Segundo a estatal, o reajuste faz parte da política de preços adotada pela companhia e acompanha as condições do mercado de combustíveis.
A Petrobras informou que o impacto ao consumidor será amenizado por medidas adotadas pelo governo federal. De acordo com a empresa, o reajuste efetivo seria de quarenta e oito centavos por litro, mas uma subvenção econômica prevista em normas federais reduz esse impacto em quarenta e quatro centavos.
A gasolina comercializada pela Petrobras corresponde à chamada gasolina A, que posteriormente recebe a mistura obrigatória de trinta por cento de etanol anidro para formar a gasolina C, produto vendido nos postos de combustíveis em todo o país.
Além do valor repassado pelas refinarias, o preço final pago pelos consumidores também inclui impostos federais e estaduais, custos de distribuição, transporte e as margens de comercialização das distribuidoras e revendedoras.

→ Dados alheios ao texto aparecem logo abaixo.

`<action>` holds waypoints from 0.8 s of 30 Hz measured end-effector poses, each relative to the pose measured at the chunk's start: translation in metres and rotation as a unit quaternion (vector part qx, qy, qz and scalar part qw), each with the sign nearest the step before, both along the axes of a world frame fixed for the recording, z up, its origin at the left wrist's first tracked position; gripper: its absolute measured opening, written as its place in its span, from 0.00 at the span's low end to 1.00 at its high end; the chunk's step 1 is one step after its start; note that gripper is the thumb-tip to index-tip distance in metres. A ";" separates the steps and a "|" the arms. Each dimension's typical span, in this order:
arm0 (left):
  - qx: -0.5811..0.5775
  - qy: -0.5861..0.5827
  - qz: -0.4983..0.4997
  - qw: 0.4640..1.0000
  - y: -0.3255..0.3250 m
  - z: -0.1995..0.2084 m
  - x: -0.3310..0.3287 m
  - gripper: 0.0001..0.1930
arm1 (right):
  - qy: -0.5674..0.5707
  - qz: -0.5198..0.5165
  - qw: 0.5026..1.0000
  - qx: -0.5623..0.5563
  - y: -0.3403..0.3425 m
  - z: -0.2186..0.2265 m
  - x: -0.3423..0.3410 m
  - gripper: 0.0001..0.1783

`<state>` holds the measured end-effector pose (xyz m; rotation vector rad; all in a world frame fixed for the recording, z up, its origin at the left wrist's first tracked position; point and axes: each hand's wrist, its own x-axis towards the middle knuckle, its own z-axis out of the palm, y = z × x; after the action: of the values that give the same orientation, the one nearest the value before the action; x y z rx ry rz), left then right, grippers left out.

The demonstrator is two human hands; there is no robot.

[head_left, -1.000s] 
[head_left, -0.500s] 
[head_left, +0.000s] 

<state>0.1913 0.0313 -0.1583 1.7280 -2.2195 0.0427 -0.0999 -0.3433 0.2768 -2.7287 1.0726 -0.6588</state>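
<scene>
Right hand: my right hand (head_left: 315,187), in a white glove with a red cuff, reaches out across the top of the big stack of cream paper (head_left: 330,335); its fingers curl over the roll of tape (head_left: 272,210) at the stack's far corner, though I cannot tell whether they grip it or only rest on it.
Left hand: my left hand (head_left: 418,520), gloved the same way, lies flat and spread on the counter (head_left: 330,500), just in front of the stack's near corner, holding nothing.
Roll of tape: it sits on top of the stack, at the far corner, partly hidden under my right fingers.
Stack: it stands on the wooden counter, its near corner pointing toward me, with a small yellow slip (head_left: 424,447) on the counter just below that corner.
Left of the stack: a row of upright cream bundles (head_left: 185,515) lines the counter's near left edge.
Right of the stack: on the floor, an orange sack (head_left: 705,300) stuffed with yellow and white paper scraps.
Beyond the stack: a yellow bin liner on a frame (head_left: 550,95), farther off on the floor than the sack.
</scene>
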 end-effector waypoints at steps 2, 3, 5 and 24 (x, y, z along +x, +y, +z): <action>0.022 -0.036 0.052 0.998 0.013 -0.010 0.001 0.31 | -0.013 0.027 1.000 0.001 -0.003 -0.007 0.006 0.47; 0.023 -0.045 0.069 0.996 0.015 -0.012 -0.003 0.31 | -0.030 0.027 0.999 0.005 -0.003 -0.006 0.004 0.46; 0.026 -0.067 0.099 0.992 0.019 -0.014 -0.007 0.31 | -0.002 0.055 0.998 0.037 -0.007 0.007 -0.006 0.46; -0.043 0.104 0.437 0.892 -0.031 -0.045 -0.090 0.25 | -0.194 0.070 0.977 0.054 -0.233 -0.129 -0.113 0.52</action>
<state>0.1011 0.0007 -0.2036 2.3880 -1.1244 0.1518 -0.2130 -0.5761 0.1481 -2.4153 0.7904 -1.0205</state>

Com o novo reajuste, a participação da Petrobras na composição do preço final da gasolina passa de um real e oitenta centavos para um real e oitenta e três centavos por litro.

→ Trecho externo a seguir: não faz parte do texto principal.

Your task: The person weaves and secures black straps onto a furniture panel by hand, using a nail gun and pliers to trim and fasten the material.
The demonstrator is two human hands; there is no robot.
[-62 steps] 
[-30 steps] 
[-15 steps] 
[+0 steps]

Apesar do aumento, a estatal afirma que o preço atual da gasolina permanece abaixo dos níveis registrados no fim de 2022. Segundo a empresa, o valor praticado atualmente é cerca de vinte e sete por cento menor quando comparado ao período.
O reflexo do reajuste nos postos dependerá da política de preços adotada por distribuidoras e revendedores, podendo variar de acordo com a região do país e os custos operacionais de cada mercado local.